L’interrogation Napoleonienne

Quand Napoléon atteignit le sommet vertigineux de son pouvoir, il espérait vraisemblablement faire de grandes choses pour la France et les Français, ainsi que pour lui (et sa famille.)

Peu de temps après être devenu Empereur (et probablement même auparavant), il constata qu’un des problèmes les plus difficiles auquel il devrait faire face n’était pas du tout une affaire française, mais une affaire étrangère : « la question juive » ! Elle avait torturé la vie des peuples pendant des siècles ; à peine le Pape fut-il persuadé et la couronne impériale posée sur la tête de Napoléon, qu’elle surgit de derrière le trône de Napoléon pour le harceler.

À la manière napoléonienne, il la prit à la gorge et tenta de lui soutirer une réponse à la question éternelle : les juifs désiraient-ils vraiment faire partie de la nation et vivre selon sa loi ou reconnaissaient-ils secrètement une autre loi, qui leur commandait de détruire et de dominer les peuples parmi lesquels ils demeuraient ?

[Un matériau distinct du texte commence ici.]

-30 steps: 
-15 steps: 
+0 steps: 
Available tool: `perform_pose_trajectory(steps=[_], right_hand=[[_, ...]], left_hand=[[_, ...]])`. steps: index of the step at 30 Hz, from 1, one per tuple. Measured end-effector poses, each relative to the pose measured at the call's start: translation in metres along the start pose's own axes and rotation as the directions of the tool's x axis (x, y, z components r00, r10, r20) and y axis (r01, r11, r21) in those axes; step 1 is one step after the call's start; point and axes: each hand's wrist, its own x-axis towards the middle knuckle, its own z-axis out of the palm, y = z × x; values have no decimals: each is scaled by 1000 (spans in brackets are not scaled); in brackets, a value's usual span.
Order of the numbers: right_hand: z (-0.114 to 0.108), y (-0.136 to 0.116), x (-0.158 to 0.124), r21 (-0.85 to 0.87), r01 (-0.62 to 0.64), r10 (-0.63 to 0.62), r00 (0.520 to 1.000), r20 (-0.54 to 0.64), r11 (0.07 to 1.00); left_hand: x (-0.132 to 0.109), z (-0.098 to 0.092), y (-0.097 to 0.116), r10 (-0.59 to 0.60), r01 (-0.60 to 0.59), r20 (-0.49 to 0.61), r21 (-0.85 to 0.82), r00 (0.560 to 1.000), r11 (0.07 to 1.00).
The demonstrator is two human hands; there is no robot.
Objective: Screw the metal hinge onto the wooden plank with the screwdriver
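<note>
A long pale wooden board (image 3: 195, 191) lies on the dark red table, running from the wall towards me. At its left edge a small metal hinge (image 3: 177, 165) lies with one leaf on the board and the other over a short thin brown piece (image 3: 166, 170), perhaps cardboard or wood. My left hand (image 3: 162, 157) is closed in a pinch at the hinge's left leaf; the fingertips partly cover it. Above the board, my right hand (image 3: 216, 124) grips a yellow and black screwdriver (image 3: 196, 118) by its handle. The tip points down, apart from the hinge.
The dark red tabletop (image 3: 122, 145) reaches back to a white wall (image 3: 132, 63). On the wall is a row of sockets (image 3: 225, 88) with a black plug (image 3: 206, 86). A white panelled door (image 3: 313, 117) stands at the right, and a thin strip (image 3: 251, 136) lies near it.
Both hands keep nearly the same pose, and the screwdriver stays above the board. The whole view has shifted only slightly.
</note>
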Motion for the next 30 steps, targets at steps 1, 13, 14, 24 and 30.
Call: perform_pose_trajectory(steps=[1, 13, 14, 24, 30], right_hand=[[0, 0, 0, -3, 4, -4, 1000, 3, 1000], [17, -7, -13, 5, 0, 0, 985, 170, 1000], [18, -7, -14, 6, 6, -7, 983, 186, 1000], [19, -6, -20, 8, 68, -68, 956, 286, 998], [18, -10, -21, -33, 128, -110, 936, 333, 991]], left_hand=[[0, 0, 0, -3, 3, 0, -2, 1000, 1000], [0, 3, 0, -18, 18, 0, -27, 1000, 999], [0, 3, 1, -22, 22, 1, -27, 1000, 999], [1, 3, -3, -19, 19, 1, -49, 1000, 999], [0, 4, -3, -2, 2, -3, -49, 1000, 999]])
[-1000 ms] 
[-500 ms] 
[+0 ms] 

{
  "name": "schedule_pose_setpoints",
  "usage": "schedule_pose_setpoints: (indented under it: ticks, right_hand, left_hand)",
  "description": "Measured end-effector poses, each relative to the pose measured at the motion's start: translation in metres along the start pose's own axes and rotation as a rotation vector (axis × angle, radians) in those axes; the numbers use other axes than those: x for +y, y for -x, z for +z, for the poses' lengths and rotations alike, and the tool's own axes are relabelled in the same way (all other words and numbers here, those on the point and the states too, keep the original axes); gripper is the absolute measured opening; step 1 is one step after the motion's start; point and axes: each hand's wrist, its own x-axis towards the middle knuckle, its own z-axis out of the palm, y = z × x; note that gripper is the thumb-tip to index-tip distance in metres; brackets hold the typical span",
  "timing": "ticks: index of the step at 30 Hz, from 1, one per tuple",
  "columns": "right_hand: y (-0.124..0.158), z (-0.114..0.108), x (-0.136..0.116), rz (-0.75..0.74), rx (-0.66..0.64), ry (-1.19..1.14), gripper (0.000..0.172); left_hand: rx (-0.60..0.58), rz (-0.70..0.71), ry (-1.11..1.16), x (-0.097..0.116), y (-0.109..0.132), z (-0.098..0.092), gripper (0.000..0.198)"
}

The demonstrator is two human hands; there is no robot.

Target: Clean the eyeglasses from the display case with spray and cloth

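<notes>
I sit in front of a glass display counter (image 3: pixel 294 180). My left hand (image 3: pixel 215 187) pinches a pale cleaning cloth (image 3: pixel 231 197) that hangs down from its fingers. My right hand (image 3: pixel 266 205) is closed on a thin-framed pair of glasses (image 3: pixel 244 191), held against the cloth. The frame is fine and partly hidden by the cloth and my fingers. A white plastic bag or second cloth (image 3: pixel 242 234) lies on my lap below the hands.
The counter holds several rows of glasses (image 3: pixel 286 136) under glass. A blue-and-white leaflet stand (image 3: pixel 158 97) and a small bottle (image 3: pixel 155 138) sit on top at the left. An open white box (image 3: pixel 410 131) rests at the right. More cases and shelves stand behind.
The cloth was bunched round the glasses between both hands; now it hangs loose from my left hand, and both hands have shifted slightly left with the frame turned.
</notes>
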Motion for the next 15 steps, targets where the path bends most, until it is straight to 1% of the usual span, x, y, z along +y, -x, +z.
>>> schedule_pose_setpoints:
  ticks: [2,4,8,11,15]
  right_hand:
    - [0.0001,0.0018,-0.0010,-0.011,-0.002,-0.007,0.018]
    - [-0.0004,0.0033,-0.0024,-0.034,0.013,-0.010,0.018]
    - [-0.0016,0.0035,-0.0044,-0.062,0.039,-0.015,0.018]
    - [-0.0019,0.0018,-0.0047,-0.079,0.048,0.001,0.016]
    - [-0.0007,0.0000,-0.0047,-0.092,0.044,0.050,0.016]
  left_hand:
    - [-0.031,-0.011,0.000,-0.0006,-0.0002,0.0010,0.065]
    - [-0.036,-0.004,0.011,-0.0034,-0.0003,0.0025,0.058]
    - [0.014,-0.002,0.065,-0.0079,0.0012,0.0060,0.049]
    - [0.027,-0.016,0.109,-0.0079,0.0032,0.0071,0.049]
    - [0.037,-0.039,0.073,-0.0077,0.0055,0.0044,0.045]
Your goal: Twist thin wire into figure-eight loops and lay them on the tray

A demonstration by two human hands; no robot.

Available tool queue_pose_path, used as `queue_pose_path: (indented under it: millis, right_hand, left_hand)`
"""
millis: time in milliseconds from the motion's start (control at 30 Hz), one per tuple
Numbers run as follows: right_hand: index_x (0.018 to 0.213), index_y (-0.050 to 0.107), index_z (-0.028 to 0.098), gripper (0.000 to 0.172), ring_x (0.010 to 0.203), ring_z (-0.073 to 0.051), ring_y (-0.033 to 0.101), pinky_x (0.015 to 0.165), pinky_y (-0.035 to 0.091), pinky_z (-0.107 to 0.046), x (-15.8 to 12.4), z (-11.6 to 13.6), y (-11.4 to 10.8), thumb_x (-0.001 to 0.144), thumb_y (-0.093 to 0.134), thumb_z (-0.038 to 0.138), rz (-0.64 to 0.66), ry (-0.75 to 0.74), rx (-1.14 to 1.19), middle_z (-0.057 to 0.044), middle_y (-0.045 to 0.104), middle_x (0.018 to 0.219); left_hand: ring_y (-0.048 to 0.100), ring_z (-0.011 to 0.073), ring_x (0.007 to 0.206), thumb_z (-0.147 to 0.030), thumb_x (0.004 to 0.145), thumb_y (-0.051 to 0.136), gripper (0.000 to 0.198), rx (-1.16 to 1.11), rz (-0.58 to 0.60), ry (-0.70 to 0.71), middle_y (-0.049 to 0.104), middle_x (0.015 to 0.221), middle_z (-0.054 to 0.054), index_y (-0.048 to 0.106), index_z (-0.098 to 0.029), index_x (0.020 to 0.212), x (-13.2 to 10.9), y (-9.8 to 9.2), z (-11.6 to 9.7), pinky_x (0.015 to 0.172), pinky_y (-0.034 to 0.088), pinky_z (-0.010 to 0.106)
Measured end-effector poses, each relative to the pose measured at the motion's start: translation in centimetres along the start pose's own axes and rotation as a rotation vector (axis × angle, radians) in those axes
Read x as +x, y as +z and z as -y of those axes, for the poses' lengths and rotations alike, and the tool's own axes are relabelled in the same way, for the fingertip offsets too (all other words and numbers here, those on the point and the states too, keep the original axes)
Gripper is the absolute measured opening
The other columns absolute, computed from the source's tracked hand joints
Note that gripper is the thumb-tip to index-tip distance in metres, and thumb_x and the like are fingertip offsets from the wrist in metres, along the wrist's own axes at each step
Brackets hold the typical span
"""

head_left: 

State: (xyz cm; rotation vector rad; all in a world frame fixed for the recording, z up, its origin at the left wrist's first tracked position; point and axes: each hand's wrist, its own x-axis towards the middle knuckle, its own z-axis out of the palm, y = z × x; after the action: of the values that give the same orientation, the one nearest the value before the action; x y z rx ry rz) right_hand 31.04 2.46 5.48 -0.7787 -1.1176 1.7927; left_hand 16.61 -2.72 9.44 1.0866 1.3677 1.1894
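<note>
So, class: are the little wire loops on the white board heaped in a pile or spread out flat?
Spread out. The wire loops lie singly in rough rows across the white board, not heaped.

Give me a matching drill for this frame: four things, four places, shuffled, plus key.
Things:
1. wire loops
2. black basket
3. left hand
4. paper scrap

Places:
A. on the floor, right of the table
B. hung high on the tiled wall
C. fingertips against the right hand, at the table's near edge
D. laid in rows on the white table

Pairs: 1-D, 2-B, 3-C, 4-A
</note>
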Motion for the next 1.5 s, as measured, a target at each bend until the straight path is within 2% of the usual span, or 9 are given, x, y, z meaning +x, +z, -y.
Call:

Cependant, cette Interrogation célèbre était la seconde tentative par Napoléon de résoudre l’énigme juive, et l’histoire de la première tentative, peu connue, devrait être brièvement rapportée.

Napoléon fut l’un des premiers hommes à concevoir l’idée de conquérir Jérusalem pour les juifs, et ainsi « accomplir la prophétie », selon l’expression actuellement à la mode. Il créa ainsi un exemple imité à notre siècle par tous ces leaders britanniques et américains qui n’aimeraient probablement pas être comparés à lui : Messieurs Balfour et Lloyd George, Woodrow Wilson, Franklin Roosevelt et Harry Truman, et Sir Winston Churchill.

L’entreprise de Napoléon fut de si courte durée que l’Histoire n’en dit presque rien, et pas davantage de ses motifs. Étant donné qu’à l’époque il n’était pas encore le dirigeant de la France, mais le commandant en chef, il espérait peut-être simplement gagner par ce moyen le soutien militaire des juifs du Moyen-Orient, pour sa campagne sur leurs terres. S’il s’imaginait déjà Premier consul et Empereur, il recherchait peut-être (comme Cromwell) le soutien monétaire des juifs d’Europe pour cette plus grande ambition.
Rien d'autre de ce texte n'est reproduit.